One Grant Township resident describes it as "nature at its finest."

One Grant Township resident describes it as "nature at its finest."

It was the first Tuesday of the month, the day of the routinely scheduled township meeting. Normally, the meetings are scarcely attended, quiet and uncontroversial, focused mostly on agenda items like replacing stop signs and repairing potholes. But on that hot spring night, the room was packed; every seat was filled, so people lined the back wall and poured out the entrance into the small parking lot. The three elected township supervisors and a secretary sat facing the crowd. Near the front sat three out-of-town attorneys, their formal attire contrasting sharply with the denim wear of the town officials and residents. "I can still remember their navy blue suits and their polished brown shoes," says Judy Wanchisn, who has lived in the area nearly all of her 76 years.

The suits were there representing Pennsylvania General Energy (PGE), an independent oil and gas firm with wells throughout the greater Appalachian Basin. Earlier that spring—after what some local residents considered a pro forma process—the EPA had given the company permission to convert an existing gas well into a Class II-D wastewater injection well. Once completed, the well would insert as much as 30,000 barrels' worth of fracking wastewater 7,500 feet into the earth every month indefinitely. Thirteen hours a day, seven days a week, large trucks would descend on the rural town to deposit fracking wastewater from across the state.

"If these people lose their water, their homes are worthless, their land is worthless."

Many Grant Township residents were not opposed to energy extraction, as evidenced by the conventional gas wells that dotted the landscape.

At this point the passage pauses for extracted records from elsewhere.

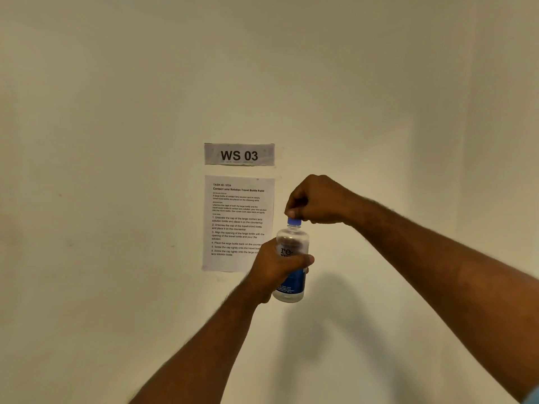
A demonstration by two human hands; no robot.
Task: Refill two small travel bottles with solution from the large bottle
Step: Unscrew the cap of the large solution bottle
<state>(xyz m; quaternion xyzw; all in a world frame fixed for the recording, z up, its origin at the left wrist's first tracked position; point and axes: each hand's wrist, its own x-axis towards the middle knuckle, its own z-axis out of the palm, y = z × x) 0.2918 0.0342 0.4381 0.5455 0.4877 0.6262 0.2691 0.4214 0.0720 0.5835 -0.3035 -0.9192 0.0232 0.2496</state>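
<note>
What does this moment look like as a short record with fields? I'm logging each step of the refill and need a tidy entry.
large bottle: clear, blue label, held upright in the air in front of the wall
cap: blue, on the bottle's neck
left hand: wrapped around the bottle's body
right hand: above the bottle, fingertips pinching the cap
travel bottles: not in view
wall sign: reads WS 03
instruction sheet: taped below the sign, lower right corner hidden by the left hand
</note>
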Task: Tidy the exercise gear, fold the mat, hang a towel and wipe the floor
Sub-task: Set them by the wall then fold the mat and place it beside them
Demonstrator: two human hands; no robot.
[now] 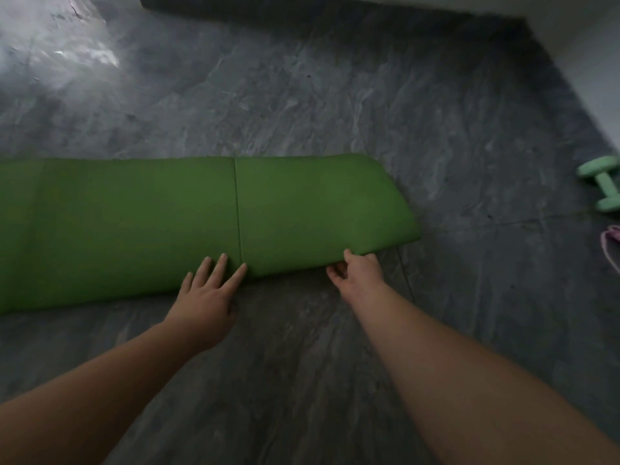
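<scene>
Under and all around our hands lies the dark stone-patterned floor (369,105), bare in front of us and bright with glare far off beyond the left hand. Across it, just ahead of both hands, runs the green mat (117,223), long and flat, reaching out past the left hand to the frame edge and ending a little beyond the right hand; a straight crease line crosses it between the two hands. Well off beyond the right hand sits a mint-green dumbbell (602,182), and nearer to us than it, a pink cord-like thing (609,243) we cannot identify. Our left hand (204,297) is spread open and flat, fingertips resting on the near edge of the mat right at the crease, holding nothing. Our right hand (360,270) is partly curled at the mat's near edge close to the end corner, thumb on top and fingers seemingly tucked beneath, pinching the edge. We judge the mat-folding step is just starting; the gear, towel and wiping look undone. Next, we would lift the gripped end and carry it over towards the left hand, pressing at the crease so the fold lands square.
</scene>
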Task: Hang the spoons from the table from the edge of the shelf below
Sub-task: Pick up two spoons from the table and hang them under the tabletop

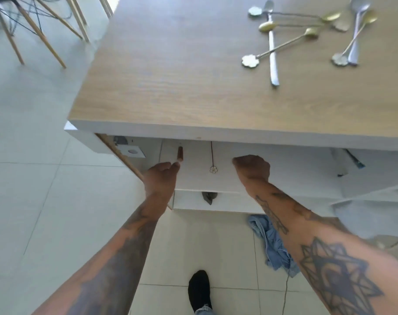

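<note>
Your left hand (161, 176) pinches a brown-handled spoon (180, 153) under the table (170, 76) edge; your right hand (252, 167) is fisted, contents unclear. The loose spoons (273, 42) at 1 o'clock look light, stiff and slippery, so grab mid-handle.

Tabletop (170, 71): light wood-grain top, matt; edge band smooth white.
Spoons (307, 35): metal; some silver and shiny, others brass-gold with pale flower-shaped ends.
Long silver spoon (273, 53): polished steel, smooth, glossy.
Hanging spoon (212, 160): thin dark metal stem, flower end white and gold, glossy.
Brown handle (180, 153): looks like varnished wood, though too blurred to be sure.
Shelf (204, 178): smooth white laminate, matt.
Floor (34, 178): large pale tiles, faint sheen.
Cloth (270, 242): crumpled blue denim-like fabric.
Chair legs (34, 35): bare light wood.
</note>
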Demonstrator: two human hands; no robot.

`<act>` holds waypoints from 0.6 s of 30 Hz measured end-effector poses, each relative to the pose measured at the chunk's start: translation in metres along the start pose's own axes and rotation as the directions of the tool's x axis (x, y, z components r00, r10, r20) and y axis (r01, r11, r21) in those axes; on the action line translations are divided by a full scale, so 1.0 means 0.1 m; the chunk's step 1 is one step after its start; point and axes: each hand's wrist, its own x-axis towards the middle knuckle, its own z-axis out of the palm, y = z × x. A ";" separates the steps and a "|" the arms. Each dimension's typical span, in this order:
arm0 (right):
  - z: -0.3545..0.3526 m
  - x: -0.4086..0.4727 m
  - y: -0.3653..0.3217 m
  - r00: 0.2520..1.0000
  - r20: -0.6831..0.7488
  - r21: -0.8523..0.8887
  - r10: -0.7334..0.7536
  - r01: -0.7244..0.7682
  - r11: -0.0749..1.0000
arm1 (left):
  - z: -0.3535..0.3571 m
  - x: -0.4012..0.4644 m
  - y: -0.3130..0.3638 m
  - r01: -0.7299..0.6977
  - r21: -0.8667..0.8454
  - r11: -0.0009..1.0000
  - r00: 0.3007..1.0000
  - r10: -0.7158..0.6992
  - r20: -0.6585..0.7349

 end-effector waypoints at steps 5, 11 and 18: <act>-0.69 -0.62 0.40 0.998 0.051 -0.091 0.021 -0.017 0.996 | -0.19 -0.84 0.04 -0.056 0.092 0.994 0.998 0.058 -0.027; -1.70 -1.44 0.97 0.997 -0.010 0.108 0.074 -0.072 0.992 | -0.55 -1.75 0.32 -0.046 0.176 0.983 0.997 0.055 -0.048; -2.97 -1.84 1.17 0.981 -0.194 0.226 0.020 0.024 0.974 | -0.81 -2.31 1.21 -0.197 0.171 0.966 0.963 0.223 -0.153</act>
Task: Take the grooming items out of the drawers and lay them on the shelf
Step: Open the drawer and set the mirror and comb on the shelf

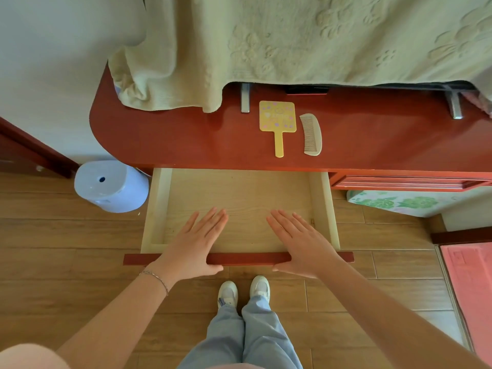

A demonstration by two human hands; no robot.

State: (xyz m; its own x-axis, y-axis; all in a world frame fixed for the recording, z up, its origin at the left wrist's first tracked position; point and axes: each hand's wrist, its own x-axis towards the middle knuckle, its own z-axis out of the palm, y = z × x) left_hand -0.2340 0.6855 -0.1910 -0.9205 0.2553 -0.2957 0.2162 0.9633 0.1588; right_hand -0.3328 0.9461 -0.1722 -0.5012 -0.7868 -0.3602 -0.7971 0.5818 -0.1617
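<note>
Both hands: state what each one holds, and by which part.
Nothing is gripped. The left hand and right hand lie flat, fingers straight, over the front panel of the open drawer.

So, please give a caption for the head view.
Both hands flat on open drawer front; mirror, comb on shelf.

We see a glossy red-brown shelf (pixel 165 139) with a rounded left end. On it lie a yellow hand mirror (pixel 277 118), handle toward us, and just to its right a beige comb (pixel 312 134), the two apart. A pale green embossed cloth (pixel 191 75) drapes onto its back left part, beside two grey metal feet (pixel 245 98).
</note>
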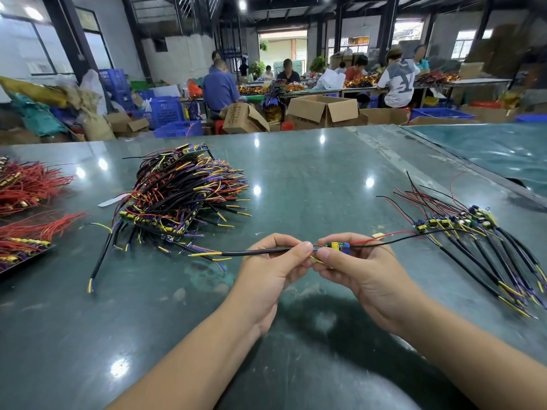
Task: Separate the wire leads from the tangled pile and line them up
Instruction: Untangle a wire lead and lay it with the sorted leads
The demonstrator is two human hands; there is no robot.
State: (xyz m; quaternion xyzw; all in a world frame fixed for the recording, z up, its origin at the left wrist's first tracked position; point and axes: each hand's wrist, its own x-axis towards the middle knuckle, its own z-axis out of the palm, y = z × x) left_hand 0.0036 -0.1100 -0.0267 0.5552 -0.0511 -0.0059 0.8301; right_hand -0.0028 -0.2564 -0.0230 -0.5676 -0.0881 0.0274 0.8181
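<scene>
A tangled pile of wire leads (183,193), black cables with yellow, purple and red ends on small boards, lies left of centre on the green table (310,173). At the right, several separated leads (473,241) lie side by side, boards at the top. Between them, above the table, I hold one wire lead (254,252). My left hand (272,270) pinches its black cable. My right hand (352,267) pinches the small green and yellow board at its end. Red and black thin wires trail right from the board.
Bundles of red wires (26,187) lie at the table's left edge, with a loose black cable (100,258) nearby. A second green table (488,149) adjoins at the far right. Beyond the table stand cardboard boxes (322,110), blue crates (177,128) and several seated workers.
</scene>
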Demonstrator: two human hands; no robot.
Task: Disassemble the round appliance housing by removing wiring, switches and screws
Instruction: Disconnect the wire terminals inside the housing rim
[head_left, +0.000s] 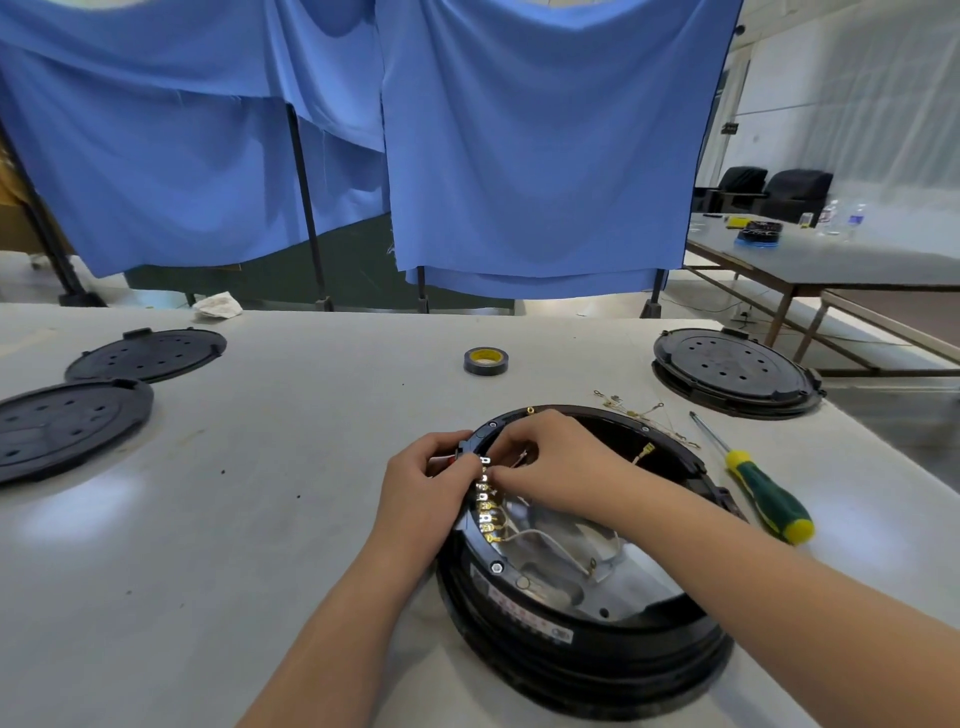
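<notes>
Housing (582, 639) on table, both hands' fingers (470, 465) pinching terminals (485, 499) at its left rim

Housing: a round black appliance housing (582, 639) lies open on a pale table (260, 519), metal plate and white wires inside.
Left hand: the left hand (421, 488) grips the housing's left rim, fingers curled over a switch block (485, 499) with a row of brass terminals.
Right hand: the right hand (550, 457) pinches at the top terminal.
Tools: a green-and-yellow screwdriver (753, 483) lies right of the housing; loose wires (639, 413) beside it; a tape roll (485, 361) behind.
Covers: three black round covers, two at left (78, 421), one at right (732, 371).
Background: blue cloth (519, 156) hangs behind.
</notes>
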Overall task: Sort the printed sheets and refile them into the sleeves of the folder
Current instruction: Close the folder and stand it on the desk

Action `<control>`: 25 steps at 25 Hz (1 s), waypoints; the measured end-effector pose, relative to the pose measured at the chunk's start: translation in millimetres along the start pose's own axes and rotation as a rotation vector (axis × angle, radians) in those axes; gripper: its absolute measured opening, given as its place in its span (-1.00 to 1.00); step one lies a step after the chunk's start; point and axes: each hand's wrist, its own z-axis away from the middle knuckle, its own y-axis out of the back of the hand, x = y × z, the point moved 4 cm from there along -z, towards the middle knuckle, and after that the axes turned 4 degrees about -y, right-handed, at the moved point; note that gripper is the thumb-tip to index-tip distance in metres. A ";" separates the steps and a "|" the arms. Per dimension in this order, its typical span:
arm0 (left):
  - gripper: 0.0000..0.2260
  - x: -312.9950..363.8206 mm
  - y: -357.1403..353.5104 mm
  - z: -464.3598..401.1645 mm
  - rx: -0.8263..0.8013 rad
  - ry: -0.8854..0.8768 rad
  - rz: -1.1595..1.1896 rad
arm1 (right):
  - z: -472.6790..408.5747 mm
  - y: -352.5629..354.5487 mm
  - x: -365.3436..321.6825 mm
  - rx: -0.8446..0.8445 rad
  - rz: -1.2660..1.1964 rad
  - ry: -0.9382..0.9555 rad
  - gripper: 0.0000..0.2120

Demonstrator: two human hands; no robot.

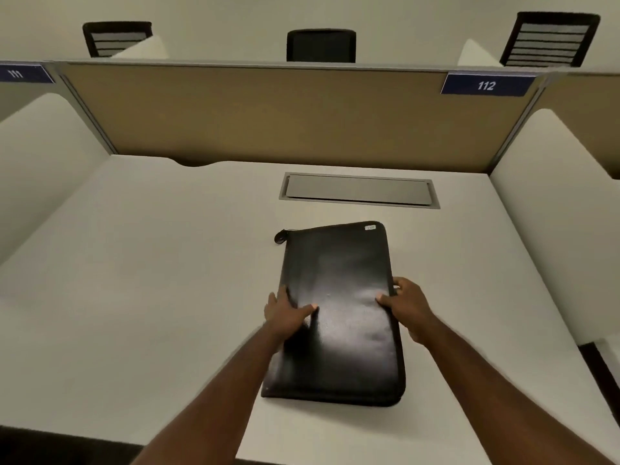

But the wastewater well seemed like something entirely different—and more worrisome. There is no municipal water system in the township; each household relies on its own private well for water. Many people feared that the wastewater injections could poison their local aquifer, making their homes unlivable.

The Grant Township residents were now contemplating a radical move to protect their groundwater: a Community Bill of Rights that would ban such disposal wells within their jurisdiction. The proposed ordinance, however, would go far beyond the single matter of the injection well. The Community Bill of Rights would also seek to establish the township's right to self-government ("all power is inherent in the people," the ordinance text read) while recognizing that "all residents of Grant Township, along with natural communities and ecosystems within the Township, possess the right to clean air, water, and soil."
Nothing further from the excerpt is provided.